Uma Encíclica Social: é com estas palavras que o Papa Francisco define o documento “Todos Irmãos” (Fratelli Tutti),composta de oito capítulos e 287 números, que assinou em 3 de outubro de 2020, em Assis, no túmulo de São Francisco (1226-1230), no qual acentua a nobreza de cada pessoa e reitera que “a inclusão ou exclusão da pessoa que sofre na margem da estrada define todos os projetos econômicos, políticos , sociais e religiosos”, o que implica a crítica à desregulação dos mercados econômicos e financeiros, a apologia do perdão, a garantia da liberdade religiosa e, por fim , a exaltação da figura do Beato Charles de Foucauld (1858-1916) .
O Papa Francisco lembra-nos: “Todo o ser humano tem o direito de viver com dignidade e desenvolver-se integralmente, e nenhum país lhe pode negar este direito fundamental. Todos o possuem, mesmo quem é pouco eficiente porque nasceu ou cresceu com limitações. De fato, isto não diminui a sua dignidade imensa de pessoa humana, que se baseia , não nas circunstâncias, mas no valor do seu ser.

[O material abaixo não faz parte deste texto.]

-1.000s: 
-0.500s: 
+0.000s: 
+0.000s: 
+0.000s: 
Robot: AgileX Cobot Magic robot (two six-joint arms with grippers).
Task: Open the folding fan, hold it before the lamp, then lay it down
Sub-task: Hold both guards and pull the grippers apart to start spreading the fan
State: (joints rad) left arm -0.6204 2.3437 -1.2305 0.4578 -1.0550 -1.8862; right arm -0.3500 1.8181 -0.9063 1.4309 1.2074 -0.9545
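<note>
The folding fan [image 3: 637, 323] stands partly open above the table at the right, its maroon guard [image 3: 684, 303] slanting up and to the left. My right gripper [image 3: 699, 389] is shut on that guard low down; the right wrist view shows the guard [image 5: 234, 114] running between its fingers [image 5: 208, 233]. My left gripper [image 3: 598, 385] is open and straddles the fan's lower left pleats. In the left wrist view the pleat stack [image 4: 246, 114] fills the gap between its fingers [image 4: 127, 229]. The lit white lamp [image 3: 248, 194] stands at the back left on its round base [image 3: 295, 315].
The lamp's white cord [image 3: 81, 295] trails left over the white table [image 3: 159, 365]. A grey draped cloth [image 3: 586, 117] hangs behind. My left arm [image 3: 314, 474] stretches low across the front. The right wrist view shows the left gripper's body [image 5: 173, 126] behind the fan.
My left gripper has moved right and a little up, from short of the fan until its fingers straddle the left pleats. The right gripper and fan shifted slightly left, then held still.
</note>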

Quando não se salvaguarda este princípio elementar, não há futuro para a fraternidade nem para a sobrevivência da humanidade”.

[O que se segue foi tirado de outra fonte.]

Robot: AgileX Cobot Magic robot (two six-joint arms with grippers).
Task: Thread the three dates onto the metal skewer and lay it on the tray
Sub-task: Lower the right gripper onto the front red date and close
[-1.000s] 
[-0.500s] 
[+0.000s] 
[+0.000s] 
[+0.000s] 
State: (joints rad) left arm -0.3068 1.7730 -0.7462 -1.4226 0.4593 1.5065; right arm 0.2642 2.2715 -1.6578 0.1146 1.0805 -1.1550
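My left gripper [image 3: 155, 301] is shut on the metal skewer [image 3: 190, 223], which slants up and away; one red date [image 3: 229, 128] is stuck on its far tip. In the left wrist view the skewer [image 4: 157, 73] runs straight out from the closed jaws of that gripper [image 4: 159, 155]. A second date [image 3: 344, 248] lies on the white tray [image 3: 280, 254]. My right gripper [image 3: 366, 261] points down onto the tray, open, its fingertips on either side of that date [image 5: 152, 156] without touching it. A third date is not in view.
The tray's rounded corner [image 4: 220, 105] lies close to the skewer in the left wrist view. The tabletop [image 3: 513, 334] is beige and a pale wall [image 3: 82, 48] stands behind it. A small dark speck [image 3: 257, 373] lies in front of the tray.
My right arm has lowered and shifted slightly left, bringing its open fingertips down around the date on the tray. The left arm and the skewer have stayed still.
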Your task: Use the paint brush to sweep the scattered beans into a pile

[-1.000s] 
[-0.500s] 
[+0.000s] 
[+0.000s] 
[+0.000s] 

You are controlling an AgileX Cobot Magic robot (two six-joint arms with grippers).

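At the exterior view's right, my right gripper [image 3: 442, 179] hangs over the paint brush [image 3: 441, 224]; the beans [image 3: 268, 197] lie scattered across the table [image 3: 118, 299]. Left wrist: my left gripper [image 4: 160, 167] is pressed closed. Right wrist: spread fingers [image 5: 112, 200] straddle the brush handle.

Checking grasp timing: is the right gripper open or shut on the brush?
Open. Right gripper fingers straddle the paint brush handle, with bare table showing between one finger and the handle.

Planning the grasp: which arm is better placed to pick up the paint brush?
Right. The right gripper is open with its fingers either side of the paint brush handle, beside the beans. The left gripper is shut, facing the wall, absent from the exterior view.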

Propõe aos políticos grandes linhas orientadoras de ação,na convicção de que, por inacreditável que possa parecer, “ na política, há lugar também para amar com ternura”.

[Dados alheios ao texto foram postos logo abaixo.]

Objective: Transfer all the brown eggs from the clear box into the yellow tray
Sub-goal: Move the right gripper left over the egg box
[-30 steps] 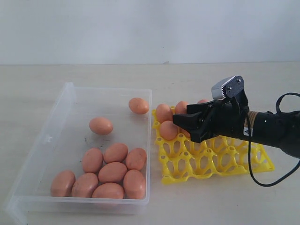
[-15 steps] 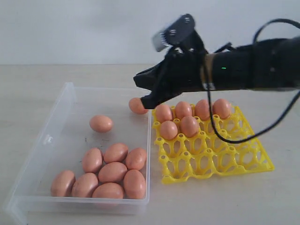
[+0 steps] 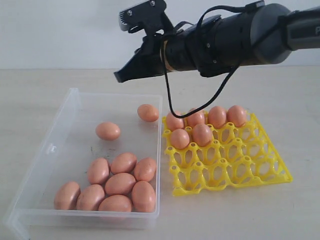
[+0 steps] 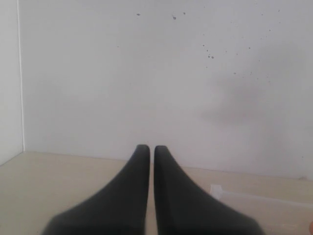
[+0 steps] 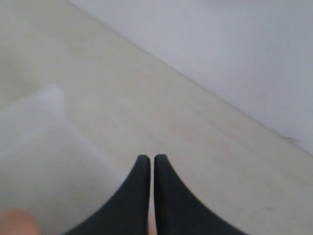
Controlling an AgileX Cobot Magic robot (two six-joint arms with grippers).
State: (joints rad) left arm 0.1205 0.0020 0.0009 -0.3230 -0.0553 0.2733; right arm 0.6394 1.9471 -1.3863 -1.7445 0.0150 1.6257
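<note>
1. The right arm (image 3: 235, 35) is seen stretched in from the right of the exterior view, held high and reaching across the middle toward the left.
2. The right gripper (image 3: 118, 77) is carried at its end and is tilted downward to the left.
3. Its black fingers (image 5: 139, 186) are pressed together, tip to tip.
4. A black cable (image 3: 167, 85) is seen looping down from the forearm.
5. The left gripper (image 4: 147, 147) is shown in its wrist view with both dark fingers brought together to a thin slit.

The brown eggs (image 3: 120, 183) look smooth and matt. The clear box (image 3: 75, 147) is transparent plastic, the yellow tray (image 3: 220, 185) glossy plastic, the table (image 3: 280, 95) pale and matt.
</note>
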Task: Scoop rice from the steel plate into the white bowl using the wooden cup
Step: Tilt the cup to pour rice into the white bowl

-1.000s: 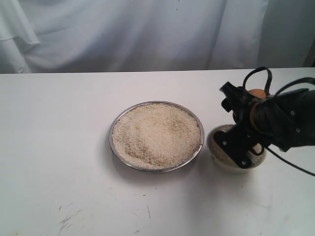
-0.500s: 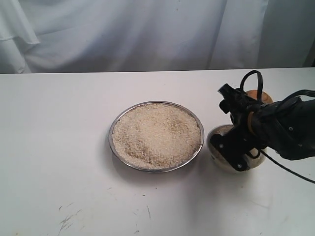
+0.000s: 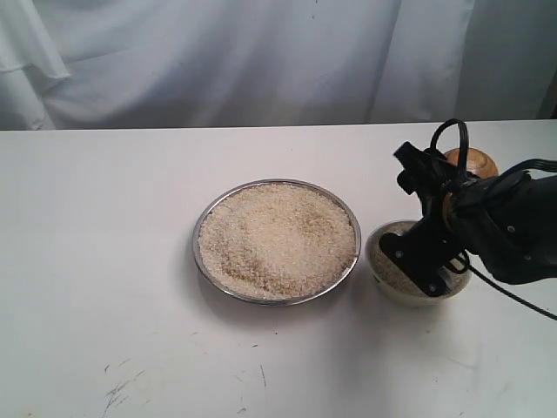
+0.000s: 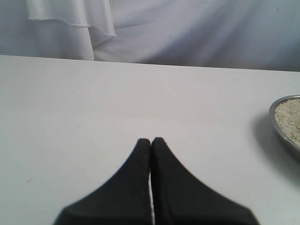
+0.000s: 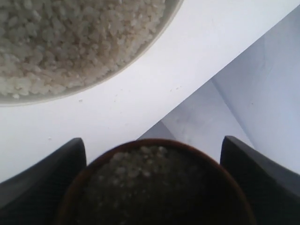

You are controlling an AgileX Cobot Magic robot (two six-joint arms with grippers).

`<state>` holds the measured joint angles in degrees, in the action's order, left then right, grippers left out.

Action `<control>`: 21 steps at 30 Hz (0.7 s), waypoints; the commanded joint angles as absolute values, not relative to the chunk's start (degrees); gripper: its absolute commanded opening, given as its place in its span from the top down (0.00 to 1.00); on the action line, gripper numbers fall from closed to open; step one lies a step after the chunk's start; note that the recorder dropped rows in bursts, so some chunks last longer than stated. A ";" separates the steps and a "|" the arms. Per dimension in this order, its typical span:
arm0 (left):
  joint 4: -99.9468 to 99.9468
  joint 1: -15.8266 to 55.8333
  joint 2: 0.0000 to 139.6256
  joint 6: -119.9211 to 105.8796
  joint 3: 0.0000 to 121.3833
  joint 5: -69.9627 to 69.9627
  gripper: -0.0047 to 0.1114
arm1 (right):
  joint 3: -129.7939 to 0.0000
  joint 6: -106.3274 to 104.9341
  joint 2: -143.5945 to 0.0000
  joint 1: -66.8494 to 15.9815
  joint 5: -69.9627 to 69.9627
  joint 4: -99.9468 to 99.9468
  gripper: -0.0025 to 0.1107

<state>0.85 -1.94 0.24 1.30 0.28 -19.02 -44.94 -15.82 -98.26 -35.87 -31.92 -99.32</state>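
Starting at the left, our left gripper [image 4: 151, 140] hangs over bare worktop [image 3: 104, 261] with its fingers pressed together on nothing, parked, we judge, to stay out of the way; its arm is outside the exterior view. Near the worktop's middle sits the plate [image 3: 195, 248], heaped almost to the rim with rice [image 3: 277, 239], so there is plenty left to scoop. Just beside its right side, toward the worktop's right edge, stands the bowl [image 3: 409, 298], close by to keep each carry short. It already holds some rice, though the arm covers much of it. Above the bowl's far side our right gripper [image 5: 152, 145] clasps the cup [image 3: 474, 161] between widely spread fingers, with grains inside, ready for tipping out. Only the cup's top shows in the exterior view, so it may be tilted; we cannot tell how far.
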 commanded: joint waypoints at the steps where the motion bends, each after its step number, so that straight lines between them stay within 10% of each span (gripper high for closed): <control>1: 0.94 -2.04 0.00 1.35 0.00 -18.27 0.96 | -46.12 -17.03 -97.53 -37.48 -34.53 -99.95 0.98; 21: 0.94 -2.04 0.00 1.35 0.00 -18.27 0.96 | -46.94 -23.82 -99.48 -41.10 -41.09 -99.95 0.98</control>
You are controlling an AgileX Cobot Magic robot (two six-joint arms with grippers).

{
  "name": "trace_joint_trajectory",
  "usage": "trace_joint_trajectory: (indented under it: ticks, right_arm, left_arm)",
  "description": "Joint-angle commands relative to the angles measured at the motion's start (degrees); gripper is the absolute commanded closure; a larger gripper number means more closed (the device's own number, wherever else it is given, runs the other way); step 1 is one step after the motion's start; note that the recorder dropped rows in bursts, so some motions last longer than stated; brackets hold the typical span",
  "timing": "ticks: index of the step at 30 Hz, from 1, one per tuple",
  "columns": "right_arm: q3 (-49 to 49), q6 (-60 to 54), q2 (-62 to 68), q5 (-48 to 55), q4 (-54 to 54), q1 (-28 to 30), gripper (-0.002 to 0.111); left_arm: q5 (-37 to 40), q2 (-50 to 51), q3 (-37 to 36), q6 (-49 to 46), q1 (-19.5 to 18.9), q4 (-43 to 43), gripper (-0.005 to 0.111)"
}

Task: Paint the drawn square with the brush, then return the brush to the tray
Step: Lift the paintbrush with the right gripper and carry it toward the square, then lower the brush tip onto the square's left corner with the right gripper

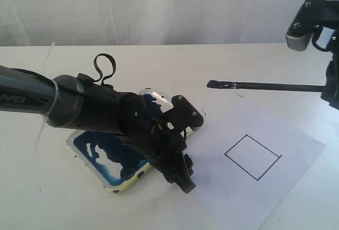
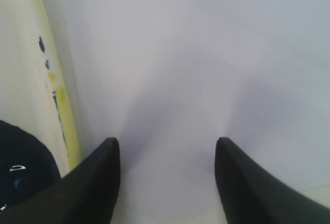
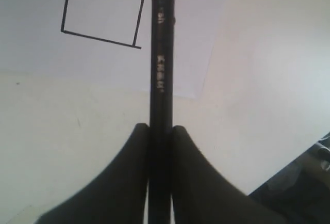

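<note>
Tray middle hidden under left arm. Brush rear end, well away from tray, lost at frame edge. Handle lettering blurred, unreadable. Drawn square partly cropped in right wrist view.

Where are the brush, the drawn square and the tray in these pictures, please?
the brush (image 1: 265, 86): exterior view, middle of its black handle.
the drawn square (image 1: 252, 157): exterior view, blank middle inside its outline.
the tray (image 1: 117, 186): exterior view, yellowish near rim.

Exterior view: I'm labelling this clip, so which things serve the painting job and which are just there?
Job: brush, gripped by right pincer; drawn square, blank; tray, blue-smeared.
Just there: left pincer, open and empty; table; white curtain.
</note>
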State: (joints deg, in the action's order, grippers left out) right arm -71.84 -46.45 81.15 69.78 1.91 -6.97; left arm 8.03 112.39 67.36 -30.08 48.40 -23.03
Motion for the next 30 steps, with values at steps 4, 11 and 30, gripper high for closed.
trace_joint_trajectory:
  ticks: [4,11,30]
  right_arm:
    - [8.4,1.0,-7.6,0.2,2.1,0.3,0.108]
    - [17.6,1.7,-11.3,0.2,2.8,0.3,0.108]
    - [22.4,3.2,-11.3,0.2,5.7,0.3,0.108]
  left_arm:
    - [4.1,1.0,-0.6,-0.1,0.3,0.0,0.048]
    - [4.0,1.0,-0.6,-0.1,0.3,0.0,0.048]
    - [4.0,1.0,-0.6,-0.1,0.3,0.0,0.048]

O Papa Francisco constata que “os migrantes não são considerados suficientemente dignos de participar na vida social como os outros, esquecendo-se que tem a mesma dignidade intrínseca de toda e qualquer pessoa.(…) Nunca se dirá que não sejam humanos, mas na prática de os tratar, manifesta-se que são considerados menos valiosos, menos importantes, menos humanos”.
O Papa classifica de inaceitável a atitude dos cristãos que fazem “prevalecer determinadas preferências políticas em vez das profundas convicções da sua própria fé: a dignidade inalienável de toda a pessoa humana, independentemente da sua origem, cor ou religião, e a lei suprema do amor fraterno”.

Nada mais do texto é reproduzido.